Items from a data source
☆ ☆ ☆

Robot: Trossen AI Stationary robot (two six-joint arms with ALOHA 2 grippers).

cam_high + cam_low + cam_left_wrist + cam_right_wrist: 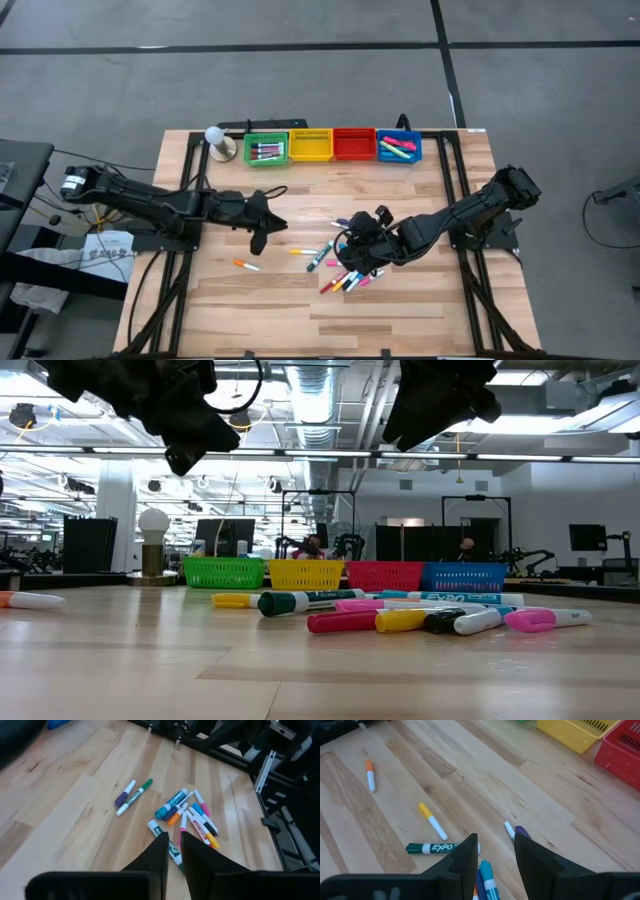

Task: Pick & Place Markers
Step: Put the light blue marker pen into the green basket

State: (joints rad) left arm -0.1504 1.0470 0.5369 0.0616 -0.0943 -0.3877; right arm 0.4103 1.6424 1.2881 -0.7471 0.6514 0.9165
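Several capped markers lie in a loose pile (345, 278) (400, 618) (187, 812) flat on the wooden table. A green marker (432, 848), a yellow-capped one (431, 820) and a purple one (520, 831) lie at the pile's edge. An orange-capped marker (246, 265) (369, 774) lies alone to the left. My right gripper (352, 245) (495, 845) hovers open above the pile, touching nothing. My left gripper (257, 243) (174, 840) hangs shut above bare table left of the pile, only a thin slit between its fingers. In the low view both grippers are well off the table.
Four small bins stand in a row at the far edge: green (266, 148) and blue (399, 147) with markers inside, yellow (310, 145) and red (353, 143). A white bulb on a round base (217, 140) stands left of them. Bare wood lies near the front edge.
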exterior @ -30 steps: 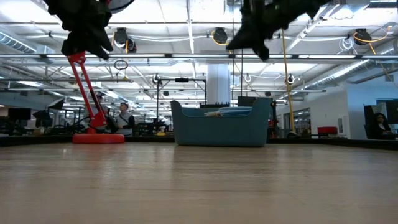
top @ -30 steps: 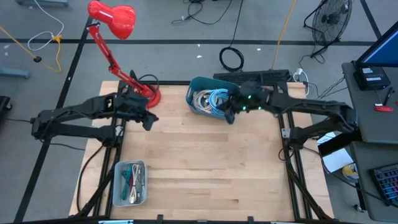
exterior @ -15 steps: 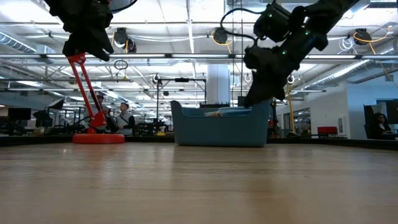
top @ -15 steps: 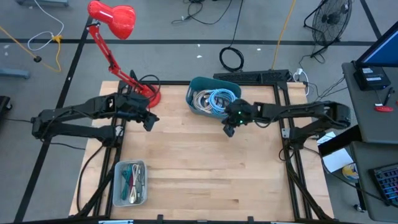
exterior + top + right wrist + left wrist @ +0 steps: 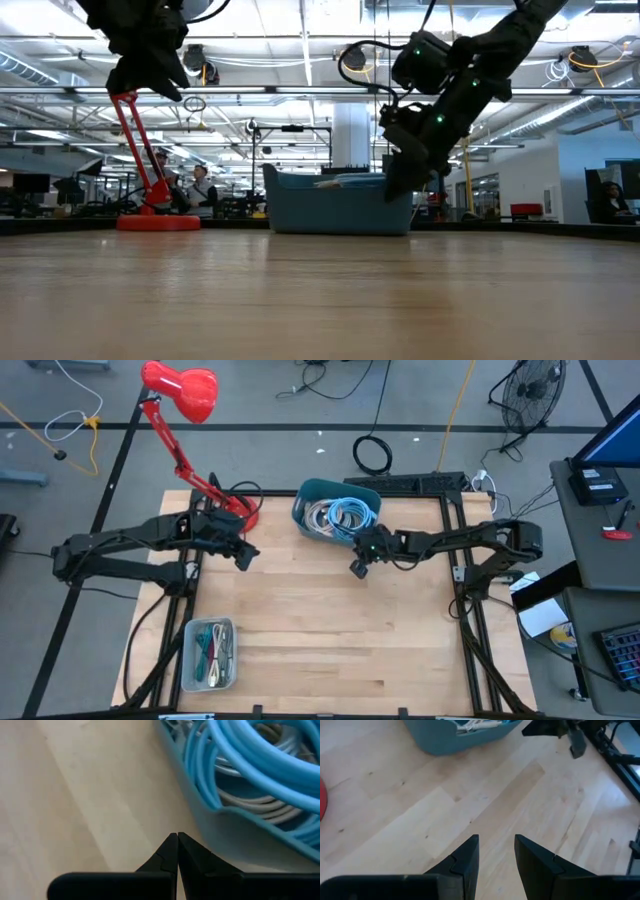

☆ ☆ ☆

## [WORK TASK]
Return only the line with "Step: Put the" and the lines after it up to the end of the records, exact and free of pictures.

## [TASK ANSWER]
Step: Put the light blue marker pen into the green basket

State: (joints rad) left arm -0.1504 1.0470 0.5369 0.0616 -0.0943 -0.3877; right arm 0.4103 1.6424 1.2881 -0.7471 0.6514 0.9165
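Several capped markers lie in a loose pile (345, 278) (400, 618) (187, 812) flat on the wooden table. A green marker (432, 848), a yellow-capped one (431, 820) and a purple one (520, 831) lie at the pile's edge. An orange-capped marker (246, 265) (369, 774) lies alone to the left. My right gripper (352, 245) (495, 845) hovers open above the pile, touching nothing. My left gripper (257, 243) (174, 840) hangs shut above bare table left of the pile, only a thin slit between its fingers. In the low view both grippers are well off the table.
Four small bins stand in a row at the far edge: green (266, 148) and blue (399, 147) with markers inside, yellow (310, 145) and red (353, 143). A white bulb on a round base (217, 140) stands left of them. Bare wood lies near the front edge.
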exterior @ -30 steps: 
top @ -30 steps: 
exterior @ -15 steps: 
top @ -15 steps: 
exterior + top + right wrist + left wrist @ +0 steps: 

This completes the output.